If the tubule talk between the dendritic cell and T cell is as important to the immune system as the researchers think it is, then it's likely that some bacteria can disable this mechanism. "We should be on the lookout for bugs that throw a spin in the works and prevent this dialogue from happening," Ploegh said. "It's a recurring theme of host-pathogen interactions: Every move by the immune system is counteracted by a clever adaptation of the bug. It's a never-ending game."

Designed by Boes, a postdoctoral fellow in the Ploegh lab, the mouse is believed to be the first whole-animal model of antigen presentation in real time. Tests show the mouse's immune system is normal and apparently unaffected by the green glowing protein. For these experiments, Boes began with stem cells from the mouse's bone marrow and cultured them in a test tube to become dendritic cells.

About the time the mouse cells were ready to study, Ploegh and Boes heard about a fancy new microscope for viewing living cells. Boes teamed up with Jen Cerny and Ramiro Massol, postdoctoral fellows in Kirchhausen's lab, who collaborated on the imaging studies. In early experiments, the tubules showed up as glowing streams of class II MHC molecules. Other experiments found the tubules formed like train cars linking up on the tracks of the cell's cytoskeleton.

In a related paper, time-lapse video from Yale researchers uses another new microscope technique to show that antigen-hauling MHC class II molecules carried their cargo from the acidic bowels of the dendritic cells to the surface. Once the cargo arrives on the surface, it can presumably alert a T cell to fight the infection. For these experiments, graduate student Amy Chow, first author of the paper, used a virus to genetically tag mouse stem cells in culture and turn them into dendritic cells in a test tube.

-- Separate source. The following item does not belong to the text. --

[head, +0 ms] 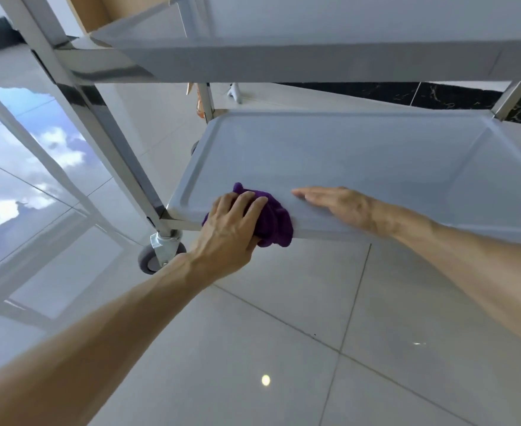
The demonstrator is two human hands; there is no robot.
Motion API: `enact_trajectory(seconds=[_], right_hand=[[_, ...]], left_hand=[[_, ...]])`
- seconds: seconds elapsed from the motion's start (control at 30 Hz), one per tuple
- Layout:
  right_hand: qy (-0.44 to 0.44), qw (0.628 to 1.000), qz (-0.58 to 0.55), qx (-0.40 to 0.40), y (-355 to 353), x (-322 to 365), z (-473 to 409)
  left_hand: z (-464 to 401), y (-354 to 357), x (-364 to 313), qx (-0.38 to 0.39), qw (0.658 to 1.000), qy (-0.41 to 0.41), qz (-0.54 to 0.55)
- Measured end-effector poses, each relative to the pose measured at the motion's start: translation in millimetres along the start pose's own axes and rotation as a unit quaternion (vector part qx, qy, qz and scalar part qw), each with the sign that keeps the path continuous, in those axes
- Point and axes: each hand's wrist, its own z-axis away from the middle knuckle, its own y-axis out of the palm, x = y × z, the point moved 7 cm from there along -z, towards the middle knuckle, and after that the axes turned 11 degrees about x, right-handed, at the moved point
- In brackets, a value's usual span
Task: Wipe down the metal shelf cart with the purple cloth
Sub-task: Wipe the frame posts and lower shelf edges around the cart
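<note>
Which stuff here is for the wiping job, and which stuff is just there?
For the job:
- purple cloth, bunched at the near edge of the lower shelf
- left hand, gripping the cloth
- right hand, flat on the shelf
- lower shelf of the metal cart

Just there:
- caster wheel
- glossy tiled floor
- orange thing behind the cart, too hidden to name

Left hand (231,224) bunches the purple cloth (273,221) on the cart's lower shelf (360,155); right hand (334,204) lies flat beside it.

Glossy pale tiled floor (284,318) mirroring clouded sky and a window frame at its left, with a dark marbled strip (437,95) along its far edge and a small round light glint (265,380) near its middle.
</note>
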Motion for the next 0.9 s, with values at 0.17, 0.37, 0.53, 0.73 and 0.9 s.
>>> enact_trajectory(seconds=[0.17,0.37,0.53,0.73,0.9], right_hand=[[-0.023,0.994,-0.095,-0.055,-6,-1,6],[-0.068,0.993,-0.021,-0.089,0,20,6],[-0.137,0.983,0.088,-0.087,35,59,-7],[-0.101,0.971,0.179,-0.122,63,77,-40],[-0.095,0.926,0.337,-0.144,69,67,-41]], left_hand=[[-24,6,-34,0.017,0.993,-0.036,0.109],[-19,-1,28,0.12,0.953,-0.078,0.267],[8,2,79,0.161,0.956,-0.171,0.176],[18,6,84,0.178,0.973,-0.103,0.108],[24,13,87,0.155,0.981,-0.09,0.069]])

"This is important to the average person," said senior author Ira Mellman, cell biology department chair and professor of immunobiology at Yale. "The entirety of your ability to respond to any foreign antigen, your ability to become vaccinated and the ability of your immune system to maintain a balance between identifying foreign substances and its own self proteins all are critical activities controlled to a surprising extent by dendritic cells. The entire world of immunology has been T-cell-centric for 20 years, but it's becoming clear that antigen presenting cells play an equally important role in initiating or suppressing an immune response."

The studies are part of a new era in immunology research where scientists can see live elements of the immune system, Yewdell said.